- **EXERCISE REQUIREMENTS**: Could you output the complete listing given below exactly?

BEGIN

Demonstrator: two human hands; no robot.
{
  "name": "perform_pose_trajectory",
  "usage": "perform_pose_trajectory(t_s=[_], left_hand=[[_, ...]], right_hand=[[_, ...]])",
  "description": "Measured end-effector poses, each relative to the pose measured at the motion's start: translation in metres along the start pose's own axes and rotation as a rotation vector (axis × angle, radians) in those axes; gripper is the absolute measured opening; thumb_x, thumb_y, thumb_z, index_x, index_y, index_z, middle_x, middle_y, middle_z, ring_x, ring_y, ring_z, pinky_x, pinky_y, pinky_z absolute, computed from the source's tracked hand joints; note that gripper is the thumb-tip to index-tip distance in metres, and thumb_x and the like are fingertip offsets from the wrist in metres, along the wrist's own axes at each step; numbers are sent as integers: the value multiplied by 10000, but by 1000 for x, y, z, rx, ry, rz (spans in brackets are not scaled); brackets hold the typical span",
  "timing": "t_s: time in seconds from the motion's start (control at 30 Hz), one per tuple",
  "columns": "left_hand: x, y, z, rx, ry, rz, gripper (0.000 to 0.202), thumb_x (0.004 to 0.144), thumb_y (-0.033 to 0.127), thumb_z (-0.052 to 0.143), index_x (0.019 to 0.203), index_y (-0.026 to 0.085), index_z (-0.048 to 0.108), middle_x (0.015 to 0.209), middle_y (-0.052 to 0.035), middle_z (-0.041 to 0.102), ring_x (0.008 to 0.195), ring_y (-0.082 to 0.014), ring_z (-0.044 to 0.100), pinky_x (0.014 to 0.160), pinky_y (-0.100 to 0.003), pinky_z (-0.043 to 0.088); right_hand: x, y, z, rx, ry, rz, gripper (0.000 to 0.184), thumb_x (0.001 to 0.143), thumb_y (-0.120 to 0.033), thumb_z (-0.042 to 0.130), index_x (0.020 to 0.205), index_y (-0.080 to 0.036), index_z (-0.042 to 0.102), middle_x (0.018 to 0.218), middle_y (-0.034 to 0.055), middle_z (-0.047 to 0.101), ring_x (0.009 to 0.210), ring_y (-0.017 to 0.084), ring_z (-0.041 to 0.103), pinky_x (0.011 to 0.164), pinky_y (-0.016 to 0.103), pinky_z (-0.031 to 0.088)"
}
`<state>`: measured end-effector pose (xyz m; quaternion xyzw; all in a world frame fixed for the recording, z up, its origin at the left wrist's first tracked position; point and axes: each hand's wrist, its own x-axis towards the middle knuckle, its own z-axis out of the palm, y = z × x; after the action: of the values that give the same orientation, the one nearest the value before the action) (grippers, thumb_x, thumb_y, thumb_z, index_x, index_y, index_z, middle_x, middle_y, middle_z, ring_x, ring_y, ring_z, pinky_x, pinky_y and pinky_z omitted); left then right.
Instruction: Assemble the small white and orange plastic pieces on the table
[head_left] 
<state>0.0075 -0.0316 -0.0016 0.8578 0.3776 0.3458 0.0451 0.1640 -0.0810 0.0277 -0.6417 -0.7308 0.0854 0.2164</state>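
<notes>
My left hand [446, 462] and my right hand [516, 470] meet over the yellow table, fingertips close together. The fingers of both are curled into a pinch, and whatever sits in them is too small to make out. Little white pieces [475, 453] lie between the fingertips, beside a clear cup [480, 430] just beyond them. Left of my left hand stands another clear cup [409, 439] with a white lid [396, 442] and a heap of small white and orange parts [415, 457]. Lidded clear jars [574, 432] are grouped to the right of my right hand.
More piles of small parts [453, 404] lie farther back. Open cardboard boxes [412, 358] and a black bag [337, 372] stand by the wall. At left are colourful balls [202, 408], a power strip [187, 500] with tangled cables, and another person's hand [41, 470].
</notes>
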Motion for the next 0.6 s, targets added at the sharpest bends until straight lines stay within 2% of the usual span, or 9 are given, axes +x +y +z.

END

- **ANSWER FOR THIS EXERCISE**:
Demonstrator: two human hands; no robot.
{
  "name": "perform_pose_trajectory",
  "usage": "perform_pose_trajectory(t_s=[_], left_hand=[[_, ...]], right_hand=[[_, ...]])",
  "description": "Measured end-effector poses, each relative to the pose measured at the motion's start: translation in metres along the start pose's own axes and rotation as a rotation vector (axis × angle, radians) in those axes; gripper is the absolute measured opening; thumb_x, thumb_y, thumb_z, index_x, index_y, index_z, middle_x, middle_y, middle_z, ring_x, ring_y, ring_z, pinky_x, pinky_y, pinky_z absolute, computed from the source's tracked hand joints; note that gripper is the thumb-tip to index-tip distance in metres, and thumb_x and the like are fingertip offsets from the wrist in metres, along the wrist's own axes at each step; numbers are sent as integers: the value multiplied by 10000, but by 1000 for x, y, z, rx, ry, rz (spans in brackets are not scaled); brackets hold the typical span",
  "timing": "t_s: time in seconds from the motion's start (control at 30 Hz), one per tuple",
  "columns": "left_hand: x, y, z, rx, ry, rz, gripper (0.000 to 0.202), thumb_x (0.004 to 0.144), thumb_y (-0.033 to 0.127), thumb_z (-0.052 to 0.143), index_x (0.019 to 0.203), index_y (-0.026 to 0.085), index_z (-0.048 to 0.108), middle_x (0.015 to 0.209), middle_y (-0.052 to 0.035), middle_z (-0.041 to 0.102), ring_x (0.008 to 0.195), ring_y (-0.082 to 0.014), ring_z (-0.044 to 0.100), pinky_x (0.014 to 0.160), pinky_y (-0.100 to 0.003), pinky_z (-0.043 to 0.088); right_hand: x, y, z, rx, ry, rz, gripper (0.000 to 0.184), thumb_x (0.001 to 0.143), thumb_y (-0.120 to 0.033), thumb_z (-0.042 to 0.130), index_x (0.020 to 0.205), index_y (-0.080 to 0.036), index_z (-0.042 to 0.102), middle_x (0.018 to 0.218), middle_y (-0.034 to 0.055), middle_z (-0.047 to 0.101), ring_x (0.009 to 0.210), ring_y (-0.017 to 0.084), ring_z (-0.041 to 0.103), pinky_x (0.011 to 0.164), pinky_y (-0.016 to 0.103), pinky_z (-0.031 to 0.088)"
}
`<state>`: measured end-effector pose (xyz m; quaternion xyzw; all in a world frame fixed for the recording, z up, its origin at the left wrist's first tracked position; point and axes: each hand's wrist, its own x-axis towards the middle knuckle, its own z-axis out of the palm, y = z × x; after the action: of the values that give the same orientation, the one nearest the value before the action) (grippers, thumb_x, thumb_y, thumb_z, index_x, index_y, index_z, middle_x, middle_y, middle_z, ring_x, ring_y, ring_z, pinky_x, pinky_y and pinky_z omitted); left then right.
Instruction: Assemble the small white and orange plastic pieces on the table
[head_left] 
<state>0.0075 -0.0316 -0.0016 0.8578 0.3776 0.3458 0.0451 0.1640 -0.0810 0.0277 -0.6417 -0.7308 0.0854 0.2164</state>
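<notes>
My left hand [446, 462] and my right hand [516, 470] meet over the yellow table, fingertips close together. The fingers of both are curled into a pinch, and whatever sits in them is too small to make out. Little white pieces [475, 453] lie between the fingertips, beside a clear cup [480, 430] just beyond them. Left of my left hand stands another clear cup [409, 439] with a white lid [396, 442] and a heap of small white and orange parts [415, 457]. Lidded clear jars [574, 432] are grouped to the right of my right hand.
More piles of small parts [453, 404] lie farther back. Open cardboard boxes [412, 358] and a black bag [337, 372] stand by the wall. At left are colourful balls [202, 408], a power strip [187, 500] with tangled cables, and another person's hand [41, 470].
</notes>
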Motion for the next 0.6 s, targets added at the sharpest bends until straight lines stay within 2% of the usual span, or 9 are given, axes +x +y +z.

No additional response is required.